## INSTRUCTIONS FOR THE TASK
Output the full listing again without altering anything.

## RECORDED INFORMATION
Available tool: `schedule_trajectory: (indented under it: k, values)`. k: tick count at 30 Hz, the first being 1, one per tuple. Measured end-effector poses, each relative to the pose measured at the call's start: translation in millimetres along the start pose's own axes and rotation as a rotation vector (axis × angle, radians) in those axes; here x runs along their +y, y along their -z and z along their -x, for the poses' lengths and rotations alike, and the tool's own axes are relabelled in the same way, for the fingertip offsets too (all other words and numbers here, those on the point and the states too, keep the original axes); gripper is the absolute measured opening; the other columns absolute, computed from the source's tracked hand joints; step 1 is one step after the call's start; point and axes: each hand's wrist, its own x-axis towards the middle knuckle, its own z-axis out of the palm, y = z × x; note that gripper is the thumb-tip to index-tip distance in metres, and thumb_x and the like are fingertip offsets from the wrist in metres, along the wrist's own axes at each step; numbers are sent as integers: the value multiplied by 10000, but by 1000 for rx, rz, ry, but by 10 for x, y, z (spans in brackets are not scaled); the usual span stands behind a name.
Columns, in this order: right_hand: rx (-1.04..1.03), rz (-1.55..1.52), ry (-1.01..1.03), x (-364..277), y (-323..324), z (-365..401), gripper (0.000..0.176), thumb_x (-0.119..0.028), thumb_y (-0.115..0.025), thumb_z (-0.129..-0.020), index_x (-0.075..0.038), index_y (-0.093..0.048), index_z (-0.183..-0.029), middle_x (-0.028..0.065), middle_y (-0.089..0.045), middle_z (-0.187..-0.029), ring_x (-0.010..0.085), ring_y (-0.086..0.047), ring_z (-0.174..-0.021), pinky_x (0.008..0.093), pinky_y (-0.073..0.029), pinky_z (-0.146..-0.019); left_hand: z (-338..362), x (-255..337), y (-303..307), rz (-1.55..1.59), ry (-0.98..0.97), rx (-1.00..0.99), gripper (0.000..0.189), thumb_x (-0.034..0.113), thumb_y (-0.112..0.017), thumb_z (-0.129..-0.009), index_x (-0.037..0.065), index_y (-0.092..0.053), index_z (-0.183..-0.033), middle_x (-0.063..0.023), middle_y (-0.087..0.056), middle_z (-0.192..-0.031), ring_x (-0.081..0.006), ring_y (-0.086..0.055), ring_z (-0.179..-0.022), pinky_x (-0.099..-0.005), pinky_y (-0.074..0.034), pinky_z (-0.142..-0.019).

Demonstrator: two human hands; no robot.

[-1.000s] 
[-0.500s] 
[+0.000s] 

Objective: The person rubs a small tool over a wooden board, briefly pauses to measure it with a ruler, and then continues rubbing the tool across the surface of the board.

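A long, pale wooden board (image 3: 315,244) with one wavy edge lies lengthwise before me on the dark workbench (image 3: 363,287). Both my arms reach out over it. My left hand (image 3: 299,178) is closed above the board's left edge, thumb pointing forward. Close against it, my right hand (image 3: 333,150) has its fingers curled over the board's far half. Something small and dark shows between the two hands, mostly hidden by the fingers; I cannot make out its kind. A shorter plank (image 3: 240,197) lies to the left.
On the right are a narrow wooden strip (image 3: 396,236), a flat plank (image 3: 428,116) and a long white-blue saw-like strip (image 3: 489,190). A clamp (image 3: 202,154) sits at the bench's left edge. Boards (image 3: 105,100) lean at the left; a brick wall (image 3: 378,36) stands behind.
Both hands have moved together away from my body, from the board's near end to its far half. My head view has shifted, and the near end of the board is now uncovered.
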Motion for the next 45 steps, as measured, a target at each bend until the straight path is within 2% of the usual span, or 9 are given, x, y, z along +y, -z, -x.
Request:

## COMPLETED TASK
Available tool: `schedule_trajectory: (indented under it: k, values)`. k: tick count at 30 Hz, the first being 1, one per tuple. Measured end-effector poses, each relative to the pose measured at the call's start: translation in millimetres along the start pose's own axes and rotation as a rotation vector (axis × angle, radians) in those axes; here x runs along their +y, y along their -z and z along their -x, for the poses' lengths and rotations alike, and the tool's own axes are relabelled in the same way, for the fingertip offsets too (all other words and numbers here, those on the point and the states too, keep the original axes); gripper is the absolute measured opening; the other columns absolute, computed from the source's tracked hand joints; step 1 is one step after the call's start; point and axes: each hand's wrist, its own x-axis towards the middle knuckle, its own z-axis out of the palm, y = z × x; note that gripper is the thumb-tip to index-tip distance in metres, and thumb_x and the like are fingertip offsets from the wrist in metres, along the wrist's own axes at each step; numbers are sent as integers: the value multiplied by 10000, but by 1000 for rx, rz, ry, but by 10 for x, y, z (spans in brackets are not scaled); the usual span stands behind a name.
Columns, in this order: right_hand: rx (-1.04..1.03), rz (-1.55..1.52), ry (-1.01..1.03), x (-364..277), y (-323..324), z (-365..401), gripper (0.000..0.176), thumb_x (-0.119..0.028), thumb_y (-0.115..0.025), thumb_z (-0.129..-0.020), index_x (-0.075..0.038), index_y (-0.093..0.048), index_z (-0.183..-0.029), middle_x (-0.028..0.065), middle_y (-0.089..0.045), middle_z (-0.187..-0.029), ring_x (-0.010..0.085), ring_y (-0.086..0.047), ring_z (-0.174..-0.021), pinky_x (0.008..0.093), pinky_y (-0.073..0.029), pinky_z (-0.146..-0.019); left_hand: z (-338..362), x (-255..337), y (-303..307), rz (-1.55..1.59), ry (-0.98..0.97), rx (-1.00..0.99), gripper (0.000..0.189), thumb_x (-0.034..0.113), thumb_y (-0.112..0.017), thumb_z (-0.129..-0.009), index_x (-0.037..0.065), index_y (-0.092..0.053), index_z (-0.183..-0.033), middle_x (-0.063..0.023), middle_y (-0.087..0.056), middle_z (-0.192..-0.031), ring_x (-0.081..0.006), ring_y (-0.086..0.055), ring_z (-0.179..-0.022), pinky_x (-0.099..-0.005), pinky_y (-0.074..0.034), pinky_z (-0.142..-0.019).

Demonstrator: two human hands; no robot.

[-1.000s] 
[-0.500s] 
[+0.000s] 

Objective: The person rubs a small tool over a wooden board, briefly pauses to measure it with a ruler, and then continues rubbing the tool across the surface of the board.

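A long, pale wooden board (image 3: 315,244) with one wavy edge lies lengthwise before me on the dark workbench (image 3: 363,287). Both my arms reach out over it. My left hand (image 3: 299,178) is closed above the board's left edge, thumb pointing forward. Close against it, my right hand (image 3: 333,150) has its fingers curled over the board's far half. Something small and dark shows between the two hands, mostly hidden by the fingers; I cannot make out its kind. A shorter plank (image 3: 240,197) lies to the left.
On the right are a narrow wooden strip (image 3: 396,236), a flat plank (image 3: 428,116) and a long white-blue saw-like strip (image 3: 489,190). A clamp (image 3: 202,154) sits at the bench's left edge. Boards (image 3: 105,100) lean at the left; a brick wall (image 3: 378,36) stands behind.
Both hands have moved together away from my body, from the board's near end to its far half. My head view has shifted, and the near end of the board is now uncovered.
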Motion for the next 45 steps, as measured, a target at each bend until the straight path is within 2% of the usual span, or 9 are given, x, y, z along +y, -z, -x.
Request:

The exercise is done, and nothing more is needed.